▶ _What you have to do_
In the records below, find each line that holds "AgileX" and return it.

[Records from a data source]
—————

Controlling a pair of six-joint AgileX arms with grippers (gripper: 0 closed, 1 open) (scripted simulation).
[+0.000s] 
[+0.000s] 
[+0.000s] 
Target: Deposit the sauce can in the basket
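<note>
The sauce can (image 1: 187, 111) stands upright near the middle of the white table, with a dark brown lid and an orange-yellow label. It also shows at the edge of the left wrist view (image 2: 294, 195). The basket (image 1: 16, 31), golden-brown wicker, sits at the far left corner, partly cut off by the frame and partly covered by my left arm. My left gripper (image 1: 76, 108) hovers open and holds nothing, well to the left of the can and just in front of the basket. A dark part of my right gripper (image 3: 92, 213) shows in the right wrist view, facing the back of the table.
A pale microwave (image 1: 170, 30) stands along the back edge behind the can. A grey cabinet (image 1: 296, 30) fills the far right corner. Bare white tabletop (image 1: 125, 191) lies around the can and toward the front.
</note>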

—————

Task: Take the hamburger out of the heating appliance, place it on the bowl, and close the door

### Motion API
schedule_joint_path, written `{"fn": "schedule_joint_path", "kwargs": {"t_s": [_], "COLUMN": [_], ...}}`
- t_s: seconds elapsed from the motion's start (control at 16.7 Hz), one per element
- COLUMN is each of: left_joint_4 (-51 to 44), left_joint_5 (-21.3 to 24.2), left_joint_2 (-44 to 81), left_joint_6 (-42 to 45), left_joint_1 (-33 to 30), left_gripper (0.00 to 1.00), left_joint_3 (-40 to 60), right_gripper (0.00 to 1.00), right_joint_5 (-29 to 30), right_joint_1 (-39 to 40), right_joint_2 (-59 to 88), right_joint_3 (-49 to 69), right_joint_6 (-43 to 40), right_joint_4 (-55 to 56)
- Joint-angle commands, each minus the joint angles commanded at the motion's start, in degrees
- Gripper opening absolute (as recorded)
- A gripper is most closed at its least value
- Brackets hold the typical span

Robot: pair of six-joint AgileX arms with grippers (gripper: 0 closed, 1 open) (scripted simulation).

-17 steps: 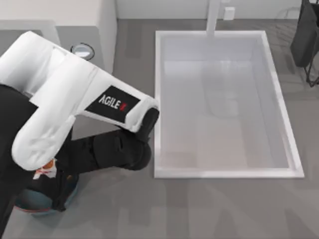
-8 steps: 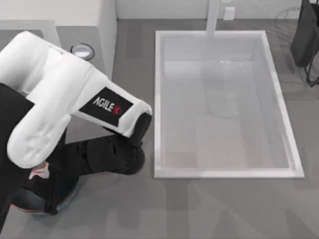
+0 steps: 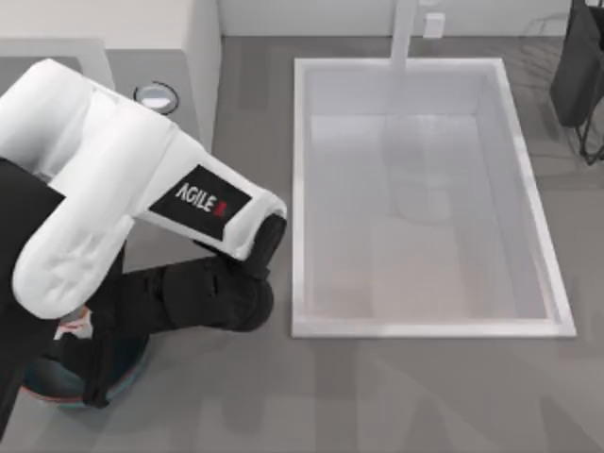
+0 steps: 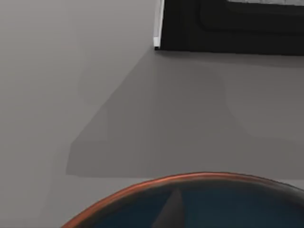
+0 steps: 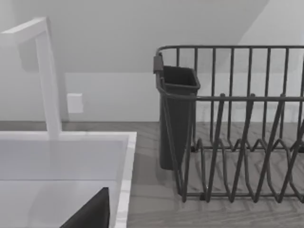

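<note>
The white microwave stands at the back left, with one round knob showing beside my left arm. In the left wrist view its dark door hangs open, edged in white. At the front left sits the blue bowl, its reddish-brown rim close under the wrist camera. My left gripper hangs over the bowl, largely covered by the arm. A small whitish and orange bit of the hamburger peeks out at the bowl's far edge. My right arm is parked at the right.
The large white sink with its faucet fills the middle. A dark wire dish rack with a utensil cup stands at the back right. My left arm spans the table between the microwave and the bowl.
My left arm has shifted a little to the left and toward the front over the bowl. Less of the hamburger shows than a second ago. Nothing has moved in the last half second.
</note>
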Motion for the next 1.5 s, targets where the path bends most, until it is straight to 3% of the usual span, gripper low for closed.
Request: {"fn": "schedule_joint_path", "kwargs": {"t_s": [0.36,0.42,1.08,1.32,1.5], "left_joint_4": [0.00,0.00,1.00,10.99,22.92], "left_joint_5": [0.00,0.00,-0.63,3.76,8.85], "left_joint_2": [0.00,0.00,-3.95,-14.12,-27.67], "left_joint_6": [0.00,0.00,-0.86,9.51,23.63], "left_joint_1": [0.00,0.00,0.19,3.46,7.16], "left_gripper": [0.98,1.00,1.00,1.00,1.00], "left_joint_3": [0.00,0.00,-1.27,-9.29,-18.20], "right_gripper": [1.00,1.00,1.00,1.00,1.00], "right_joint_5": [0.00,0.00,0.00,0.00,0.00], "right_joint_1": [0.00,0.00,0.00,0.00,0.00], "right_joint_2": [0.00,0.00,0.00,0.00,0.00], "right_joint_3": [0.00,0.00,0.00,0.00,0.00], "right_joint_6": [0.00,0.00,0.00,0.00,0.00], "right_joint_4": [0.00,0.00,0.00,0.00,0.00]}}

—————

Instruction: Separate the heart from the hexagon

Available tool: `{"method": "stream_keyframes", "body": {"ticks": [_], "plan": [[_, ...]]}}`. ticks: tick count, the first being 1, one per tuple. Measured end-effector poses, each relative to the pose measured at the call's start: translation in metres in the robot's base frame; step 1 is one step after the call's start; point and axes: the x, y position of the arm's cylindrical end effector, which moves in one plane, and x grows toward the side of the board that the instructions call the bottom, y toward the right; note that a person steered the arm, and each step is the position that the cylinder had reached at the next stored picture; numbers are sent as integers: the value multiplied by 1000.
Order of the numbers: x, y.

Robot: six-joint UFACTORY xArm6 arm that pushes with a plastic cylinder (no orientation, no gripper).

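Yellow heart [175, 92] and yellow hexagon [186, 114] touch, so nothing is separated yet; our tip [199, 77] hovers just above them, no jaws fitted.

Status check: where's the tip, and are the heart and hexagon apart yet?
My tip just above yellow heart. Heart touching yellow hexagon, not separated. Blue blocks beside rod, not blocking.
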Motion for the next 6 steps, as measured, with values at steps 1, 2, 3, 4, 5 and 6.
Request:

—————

▶ _Response box_
Controlling a pair of six-joint AgileX arms with grippers (gripper: 0 closed, 1 open) (scripted simulation).
Robot: pair of six-joint AgileX arms with grippers (gripper: 0 closed, 1 open) (scripted simulation).

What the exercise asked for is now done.